Tasya tercekat, dadanya sesak. Untuk semua penghinaan yang Heni lontarkan, sudah cukup menenggelamkan harga dirinya. Rasanya sangat menyedihkan. Heni dengan gamblang meremehkannya.
"Ingat, kamu cuma gadis miskin. Sampai kapanpun kamu gak akan pantas untuk Gio. Kamu sadar itu?"
Tasya rasa sekarang adalah gilirannya. Gadis itu menelan saliva berat, lidahnya terasa kelu tapi tetap dipaksakan untuk berbicara. Dia hanya ingin memastikan Gio hidup dengan baik dan akan melupakannya setelah ini.
"Saya minta kesempatan terakhir untuk ketemu Gio, setelah itu saya janji saya akan pergi. Ibu gak perlu khawatir saya akan muncul lagi dan dekat dengan Gio. Saya juga tahu diri, saya gak pantas untuk anak Ibu. Seperti yang Ibu bilang tadi, saya hanya 'remahan'."
"Untuk apa? Apa kamu mau mempengaruhi Gio lagi agar membangkang kepada saya? Kamu pikir saya bodoh!" Heni melotot saat berucap. Dia begitu mengintimidasi Tasya, rasa benci lebih dominan sekarang. Gadis itu telah dicap buruk olehnya.

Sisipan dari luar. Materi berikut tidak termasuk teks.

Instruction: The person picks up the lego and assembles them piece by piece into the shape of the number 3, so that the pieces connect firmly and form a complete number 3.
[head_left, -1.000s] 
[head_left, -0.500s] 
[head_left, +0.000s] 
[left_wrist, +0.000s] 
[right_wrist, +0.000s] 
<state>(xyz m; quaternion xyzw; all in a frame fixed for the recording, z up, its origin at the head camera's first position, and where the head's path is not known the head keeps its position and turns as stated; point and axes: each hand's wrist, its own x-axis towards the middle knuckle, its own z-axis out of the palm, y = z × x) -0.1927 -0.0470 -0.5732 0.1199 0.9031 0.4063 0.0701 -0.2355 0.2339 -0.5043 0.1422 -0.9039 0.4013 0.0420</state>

"Saya janji Bu, saya akan pergi setelah itu. Saya hanya ingin memastikan Gio baik-baik saja dan akan melupakan saya. Saya mohon, hanya untuk yang terakhir." Air mata Tasya menetes perlahan. Benteng dirinya hancur oleh perasaan yang mendera. Dia hanya menginginkan kesempatan terakhir bertemu pemuda itu, lalu pergi menjauh. Tasya adalah orang yang selalu menepati janji. Dia tak akan pernah mengingkari sesuatu yang telah dia janjikan.
Heni terdiam beberapa saat, dia tengah berpikir.
"Saya mohon Bu, hanya untuk yang terakhir. Setelah itu, Ibu bisa memastikan saya tidak akan muncul lagi di depan anak Ibu." Tasya berucap dengan bibir bergetar. Dia terisak, dan rela memohon agar bisa bertemu Gio untuk yang terakhir kalinya.